A recently undisclosed USPTO filing shows us Toyota isn’t thinking only about cars and powertrains. The company is also looking out for those of us that need other ways to get around. Its new technology that has been recognized as an invention in the U.S. is comprised of two major updates: braking and seat adjustment. These improved mechanisms might save a lot of people from dealing with serious injuries.

Wheelchairs are extremely simple vehicles that can be manually operated or powered by an electric motor. While everyone knows how one looks or how many forms it can take according to how much you’re willing to spend on one, there’s something that’s missing since forever: the ability to safely stop in case of an emergency. But Toyota didn’t only think about a way of applying the brakes automatically. The renowned carmaker also wants to use some new features to minimize a potential impact with the ground or an object.

According to the filing abovementioned, its new high-tech wheelchair will have sensors integrated into the seat are able to easily detect if the occupant is about to fall. You may think these receptors can sometimes register some errors and send them to the computer to execute a certain command, but Toyota thought about that too.

They won’t risk it, so the person using the mobility device will also have a set of sensors on their clothes. Imagine them as simple patches, nothing too heavy or big. They’re there just to confirm a possible scenario in which the occupant might fall – sensing a decoupling will trigger the emergency features. If that’s the case, then the wheelchair will automatically stop without rolling over the user and without causing an excessive force of motion.

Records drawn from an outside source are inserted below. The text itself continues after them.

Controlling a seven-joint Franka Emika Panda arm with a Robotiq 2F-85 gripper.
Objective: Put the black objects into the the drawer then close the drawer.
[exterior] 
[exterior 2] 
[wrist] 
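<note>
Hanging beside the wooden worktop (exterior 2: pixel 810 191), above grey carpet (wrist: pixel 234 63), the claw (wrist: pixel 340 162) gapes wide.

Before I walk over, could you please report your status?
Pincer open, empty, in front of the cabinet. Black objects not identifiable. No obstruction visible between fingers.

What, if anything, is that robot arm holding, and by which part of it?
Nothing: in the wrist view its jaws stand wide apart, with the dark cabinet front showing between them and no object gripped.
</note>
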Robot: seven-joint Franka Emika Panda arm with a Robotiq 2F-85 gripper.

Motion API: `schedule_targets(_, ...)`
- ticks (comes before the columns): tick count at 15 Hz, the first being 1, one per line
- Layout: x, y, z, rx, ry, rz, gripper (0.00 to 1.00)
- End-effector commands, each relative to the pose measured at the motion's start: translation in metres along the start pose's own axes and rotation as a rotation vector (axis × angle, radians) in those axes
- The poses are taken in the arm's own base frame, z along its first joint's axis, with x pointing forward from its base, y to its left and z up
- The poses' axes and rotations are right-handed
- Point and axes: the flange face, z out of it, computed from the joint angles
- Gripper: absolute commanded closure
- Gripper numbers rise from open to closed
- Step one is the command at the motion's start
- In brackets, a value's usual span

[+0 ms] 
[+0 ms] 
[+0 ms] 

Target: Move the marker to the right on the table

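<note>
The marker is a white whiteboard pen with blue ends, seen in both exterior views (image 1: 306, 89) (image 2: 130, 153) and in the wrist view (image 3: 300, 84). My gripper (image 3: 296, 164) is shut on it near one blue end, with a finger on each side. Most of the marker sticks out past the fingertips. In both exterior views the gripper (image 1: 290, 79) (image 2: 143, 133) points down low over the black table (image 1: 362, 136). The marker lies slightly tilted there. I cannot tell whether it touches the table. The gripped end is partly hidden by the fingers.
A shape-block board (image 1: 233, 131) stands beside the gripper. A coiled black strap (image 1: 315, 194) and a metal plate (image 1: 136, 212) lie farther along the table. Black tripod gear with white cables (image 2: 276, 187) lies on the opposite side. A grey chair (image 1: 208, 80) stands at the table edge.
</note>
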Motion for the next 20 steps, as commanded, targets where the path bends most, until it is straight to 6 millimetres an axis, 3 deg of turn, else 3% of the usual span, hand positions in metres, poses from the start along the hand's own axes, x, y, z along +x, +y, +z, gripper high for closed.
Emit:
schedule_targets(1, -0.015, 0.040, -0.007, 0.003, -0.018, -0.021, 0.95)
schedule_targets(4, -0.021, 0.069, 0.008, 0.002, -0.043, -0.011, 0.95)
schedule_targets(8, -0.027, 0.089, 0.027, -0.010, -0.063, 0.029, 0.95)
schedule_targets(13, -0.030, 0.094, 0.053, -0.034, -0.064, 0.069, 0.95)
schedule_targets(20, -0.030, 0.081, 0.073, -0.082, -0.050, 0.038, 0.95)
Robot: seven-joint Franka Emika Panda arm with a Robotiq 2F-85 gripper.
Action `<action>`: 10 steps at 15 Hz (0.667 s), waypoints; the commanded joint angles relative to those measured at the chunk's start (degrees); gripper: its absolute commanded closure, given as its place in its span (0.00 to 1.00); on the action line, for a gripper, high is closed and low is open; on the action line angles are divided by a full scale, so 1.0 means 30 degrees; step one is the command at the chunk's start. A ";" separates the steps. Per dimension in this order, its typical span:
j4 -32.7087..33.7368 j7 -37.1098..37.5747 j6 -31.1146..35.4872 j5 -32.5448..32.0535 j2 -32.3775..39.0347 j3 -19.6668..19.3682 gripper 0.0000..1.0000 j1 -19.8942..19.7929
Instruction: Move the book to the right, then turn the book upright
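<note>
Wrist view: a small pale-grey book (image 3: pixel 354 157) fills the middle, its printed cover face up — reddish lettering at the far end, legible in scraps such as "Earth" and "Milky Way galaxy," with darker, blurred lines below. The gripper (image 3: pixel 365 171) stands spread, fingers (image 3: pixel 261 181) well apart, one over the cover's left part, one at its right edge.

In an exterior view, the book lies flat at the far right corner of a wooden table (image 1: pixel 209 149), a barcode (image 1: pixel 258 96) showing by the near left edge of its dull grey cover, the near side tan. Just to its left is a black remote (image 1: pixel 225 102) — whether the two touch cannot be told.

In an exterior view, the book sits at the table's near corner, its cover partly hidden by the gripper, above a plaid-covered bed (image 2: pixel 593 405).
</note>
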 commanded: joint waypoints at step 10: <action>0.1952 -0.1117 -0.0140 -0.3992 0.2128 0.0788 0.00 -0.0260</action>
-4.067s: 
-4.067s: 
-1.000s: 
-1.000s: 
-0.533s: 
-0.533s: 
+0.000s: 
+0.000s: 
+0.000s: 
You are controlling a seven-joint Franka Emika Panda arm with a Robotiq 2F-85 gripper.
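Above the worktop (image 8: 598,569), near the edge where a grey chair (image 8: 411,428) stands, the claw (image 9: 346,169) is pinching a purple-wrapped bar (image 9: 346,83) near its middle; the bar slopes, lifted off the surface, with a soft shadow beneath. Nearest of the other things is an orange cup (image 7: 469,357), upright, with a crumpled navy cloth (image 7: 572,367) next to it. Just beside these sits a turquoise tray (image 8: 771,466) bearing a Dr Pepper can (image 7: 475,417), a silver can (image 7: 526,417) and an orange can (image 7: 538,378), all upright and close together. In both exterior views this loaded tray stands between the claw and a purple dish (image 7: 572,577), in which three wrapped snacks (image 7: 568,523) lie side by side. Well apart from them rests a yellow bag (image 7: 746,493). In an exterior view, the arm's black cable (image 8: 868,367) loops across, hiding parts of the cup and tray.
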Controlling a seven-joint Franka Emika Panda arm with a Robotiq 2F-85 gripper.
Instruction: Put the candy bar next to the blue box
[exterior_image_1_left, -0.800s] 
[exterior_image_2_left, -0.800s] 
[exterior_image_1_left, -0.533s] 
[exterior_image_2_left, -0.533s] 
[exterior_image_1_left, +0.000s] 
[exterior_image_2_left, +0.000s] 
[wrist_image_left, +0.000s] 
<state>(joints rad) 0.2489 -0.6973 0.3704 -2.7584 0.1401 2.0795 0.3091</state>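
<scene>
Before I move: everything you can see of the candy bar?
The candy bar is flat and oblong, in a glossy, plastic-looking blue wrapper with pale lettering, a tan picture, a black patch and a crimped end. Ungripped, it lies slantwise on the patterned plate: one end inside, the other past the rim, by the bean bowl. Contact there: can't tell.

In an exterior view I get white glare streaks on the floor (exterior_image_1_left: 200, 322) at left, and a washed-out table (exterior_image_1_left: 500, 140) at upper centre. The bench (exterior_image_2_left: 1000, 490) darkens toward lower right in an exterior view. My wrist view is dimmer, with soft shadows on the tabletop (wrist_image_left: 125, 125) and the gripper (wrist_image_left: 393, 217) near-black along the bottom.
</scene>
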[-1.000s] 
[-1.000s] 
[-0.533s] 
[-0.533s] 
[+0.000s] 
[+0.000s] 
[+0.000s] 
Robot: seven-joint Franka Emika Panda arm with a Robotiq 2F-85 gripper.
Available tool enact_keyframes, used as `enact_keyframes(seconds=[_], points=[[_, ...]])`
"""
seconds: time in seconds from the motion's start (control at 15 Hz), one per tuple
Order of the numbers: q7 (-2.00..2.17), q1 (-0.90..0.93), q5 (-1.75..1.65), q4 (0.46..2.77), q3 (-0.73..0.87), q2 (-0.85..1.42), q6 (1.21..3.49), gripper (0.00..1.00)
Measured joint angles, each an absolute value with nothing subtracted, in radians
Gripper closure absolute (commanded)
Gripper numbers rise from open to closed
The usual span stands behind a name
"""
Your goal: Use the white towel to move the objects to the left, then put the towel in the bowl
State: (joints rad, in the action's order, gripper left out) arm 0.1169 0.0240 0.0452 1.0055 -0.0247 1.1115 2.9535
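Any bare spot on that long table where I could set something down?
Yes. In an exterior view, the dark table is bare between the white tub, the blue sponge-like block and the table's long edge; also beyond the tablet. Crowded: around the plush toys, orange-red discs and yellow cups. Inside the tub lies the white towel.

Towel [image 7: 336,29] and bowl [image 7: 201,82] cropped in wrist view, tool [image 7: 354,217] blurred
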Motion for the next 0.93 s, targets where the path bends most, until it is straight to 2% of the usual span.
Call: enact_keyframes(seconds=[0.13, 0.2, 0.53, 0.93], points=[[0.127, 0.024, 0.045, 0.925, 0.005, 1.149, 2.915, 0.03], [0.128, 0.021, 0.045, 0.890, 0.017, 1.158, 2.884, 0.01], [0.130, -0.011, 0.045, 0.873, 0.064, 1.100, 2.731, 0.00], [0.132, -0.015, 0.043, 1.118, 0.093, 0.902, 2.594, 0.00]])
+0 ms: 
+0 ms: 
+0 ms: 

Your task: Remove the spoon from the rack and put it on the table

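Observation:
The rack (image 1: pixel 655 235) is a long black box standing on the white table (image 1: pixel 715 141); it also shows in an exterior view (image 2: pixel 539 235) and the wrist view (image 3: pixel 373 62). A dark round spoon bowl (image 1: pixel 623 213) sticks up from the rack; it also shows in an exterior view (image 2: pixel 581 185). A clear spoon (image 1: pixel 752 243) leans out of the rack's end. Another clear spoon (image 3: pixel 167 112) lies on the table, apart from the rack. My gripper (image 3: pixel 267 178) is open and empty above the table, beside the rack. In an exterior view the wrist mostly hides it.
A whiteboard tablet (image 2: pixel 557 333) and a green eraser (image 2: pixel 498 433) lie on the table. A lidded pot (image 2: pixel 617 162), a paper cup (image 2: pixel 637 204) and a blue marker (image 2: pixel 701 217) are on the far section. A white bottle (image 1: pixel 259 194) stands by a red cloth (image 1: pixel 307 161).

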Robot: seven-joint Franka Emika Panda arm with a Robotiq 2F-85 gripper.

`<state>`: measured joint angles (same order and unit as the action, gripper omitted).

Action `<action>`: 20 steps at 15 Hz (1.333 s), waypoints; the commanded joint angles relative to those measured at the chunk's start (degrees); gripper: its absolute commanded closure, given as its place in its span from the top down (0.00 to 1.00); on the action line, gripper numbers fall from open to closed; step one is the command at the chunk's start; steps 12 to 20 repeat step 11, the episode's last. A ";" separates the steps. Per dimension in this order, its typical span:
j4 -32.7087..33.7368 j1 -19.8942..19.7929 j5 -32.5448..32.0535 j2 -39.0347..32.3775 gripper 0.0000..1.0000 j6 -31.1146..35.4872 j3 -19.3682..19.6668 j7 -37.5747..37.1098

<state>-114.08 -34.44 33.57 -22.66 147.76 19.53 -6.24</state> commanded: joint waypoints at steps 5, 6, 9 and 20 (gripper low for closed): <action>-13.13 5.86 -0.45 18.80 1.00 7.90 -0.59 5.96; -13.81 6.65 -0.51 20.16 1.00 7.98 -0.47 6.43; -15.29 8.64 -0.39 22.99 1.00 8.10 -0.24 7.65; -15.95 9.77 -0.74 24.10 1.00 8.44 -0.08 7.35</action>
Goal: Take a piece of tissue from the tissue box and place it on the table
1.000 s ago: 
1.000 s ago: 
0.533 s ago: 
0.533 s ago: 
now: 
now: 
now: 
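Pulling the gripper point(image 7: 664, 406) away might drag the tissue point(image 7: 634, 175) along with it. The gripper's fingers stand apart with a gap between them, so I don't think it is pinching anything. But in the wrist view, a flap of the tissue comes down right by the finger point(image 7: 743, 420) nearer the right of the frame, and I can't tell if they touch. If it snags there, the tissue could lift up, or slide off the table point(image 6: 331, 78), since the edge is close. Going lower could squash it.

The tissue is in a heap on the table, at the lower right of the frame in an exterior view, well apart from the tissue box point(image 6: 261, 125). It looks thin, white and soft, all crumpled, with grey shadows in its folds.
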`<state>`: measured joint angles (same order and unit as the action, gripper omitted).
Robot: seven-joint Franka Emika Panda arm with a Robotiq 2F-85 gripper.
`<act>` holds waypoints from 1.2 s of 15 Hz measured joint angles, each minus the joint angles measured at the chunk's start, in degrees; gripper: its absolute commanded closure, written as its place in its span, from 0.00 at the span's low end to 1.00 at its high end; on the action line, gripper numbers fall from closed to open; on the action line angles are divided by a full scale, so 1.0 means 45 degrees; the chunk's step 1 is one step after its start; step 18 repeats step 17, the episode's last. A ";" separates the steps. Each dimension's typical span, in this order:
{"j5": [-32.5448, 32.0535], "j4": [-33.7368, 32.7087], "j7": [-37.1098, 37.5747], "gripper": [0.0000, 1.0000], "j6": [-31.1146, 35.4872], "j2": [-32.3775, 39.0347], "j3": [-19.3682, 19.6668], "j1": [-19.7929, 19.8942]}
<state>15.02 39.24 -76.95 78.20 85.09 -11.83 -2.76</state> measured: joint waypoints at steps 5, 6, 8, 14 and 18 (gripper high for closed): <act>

Furthermore, if other sensors found on the four-wheeler will anticipate a fall based on speed and maneuvering, the seating adjustment will automatically be inclined backward to avoid a powerful impact.

Toyota’s new wheelchair is basically an electrically powered one, but it will also have emergency braking, predictive sensing, and seat adjustment – just to keep the person using it away from harm.

Further technical details can be found in the USPTO filing attached down below.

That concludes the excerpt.